Bugzilla – Bug 367801
strange non ascii characters in text console after national keyboard loaded
Last modified: 2008-09-24 12:39:07 UTC
Created attachment 199193 [details] saved file with incorect chars When I change the keyboard layout in console (that means init 3) to my region > loadkeys sk-qwerty then it writes strange characters on console. When I write +?š??žýáíé it displays +?????áíé. I saved it to a file but tha charset doesn;t seem to be correct. Attaching file.
Looks like simple cat(ing) utf8 text on console doesn't work either, browsing html pages with non ascii characters gives the the same results.
ping
Hello. Is anybody to pick up this bug? I would really appreciate fixing this issue.
I've seen the same behavior for czech layout (cz-lat2-us). However, calling "yast keyboard set layout=slovak-qwerty" (or czech-qwerty) TWICE seems to "fix" the problem...
Jeff, can anybody take a look at this issue, please? It is untouched quite long time.
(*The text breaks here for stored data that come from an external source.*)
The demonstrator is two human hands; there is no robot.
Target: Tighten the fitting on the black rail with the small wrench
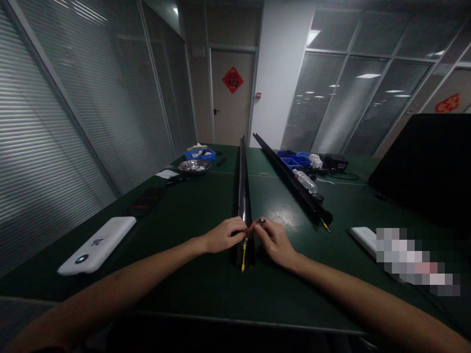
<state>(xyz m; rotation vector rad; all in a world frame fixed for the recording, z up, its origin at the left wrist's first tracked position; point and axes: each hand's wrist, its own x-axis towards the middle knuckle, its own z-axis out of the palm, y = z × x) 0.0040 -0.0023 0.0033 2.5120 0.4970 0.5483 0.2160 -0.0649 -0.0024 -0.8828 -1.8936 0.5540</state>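
Observation:
A long black channel-shaped rail runs away from me down the middle of the table, its near end between my hands. My left hand is closed over the rail's left side, fingertips pinched together; what they hold is hidden. From the right, my right hand pinches a small shiny metal part just above the rail. Its fingertips nearly meet those of my left hand. A short yellow wire with a terminal at its end hangs below the fingers, over the rail's near end.
Another black rail lies slanting on the right, a green-yellow wire at its end. Beside it are a plastic bottle and blue bins. A metal bowl, blue tray and white case lie left.

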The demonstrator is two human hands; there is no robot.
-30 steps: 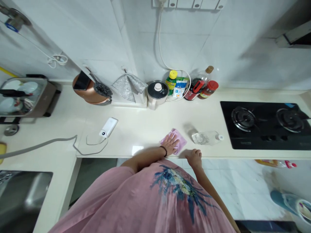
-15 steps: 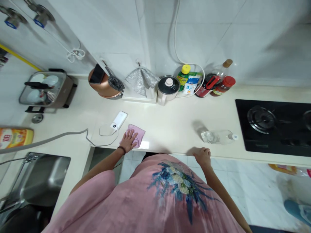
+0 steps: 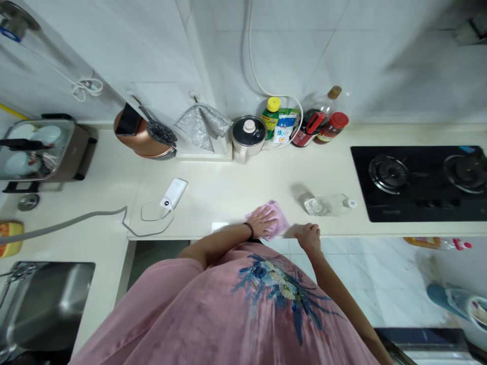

I don't see how this is a kernel bug, but 2.6.25.4 did have a fix in it for UTF-8 characters on the console, so this might be fixed now. Can you try Beta 3 and let us know?
It's still the same in Beta3 but it has kernel 2.6.25.3. I will try to upgrade the kernel.
Can't boot kernel 2.6.25.4: BUG: Int 14: CR2 1007c039. Shall I submit a new bug?
Yes, that's not good at all, .4 or newer is what we want to ship with... Please create a new bug.
It's filed as bug #392113.
(In reply to comment #6 from Greg Kroah-Hartman) > I don't see how this is a kernel bug, but 2.6.25.4 did have a fix in it for > UTF-8 characters on the console, so this might be fixed now. > I get kernel 2.6.25.4 to work. The behavior changes slightly. After "loadkeys sk-qwerty" it writes wrong encoded characters instead of question marks. It looks like latin2 encoding instead of UTF-8.
(In reply to comment #4 from Jiri Suchomel) > I've seen the same behavior for czech layout (cz-lat2-us). > However, calling "yast keyboard set layout=slovak-qwerty" (or czech-qwerty) > TWICE seems to "fix" the problem... > This stop working with kernel 2.6.25.4. It sets always English layout. Any idea Jiri? I think this will broke yast country module in next release.
I don't have an idea, the command above worked just by a chance. YaST country module just uses the loadkeys command, so the problem is elsewhere.
What is the value in /sys/module/vt/parameters/default_utf8 please? Does altering it change behavior in any way?
File /sys/module/vt/parameters/default_utf8 contains: "1" I can't change the file.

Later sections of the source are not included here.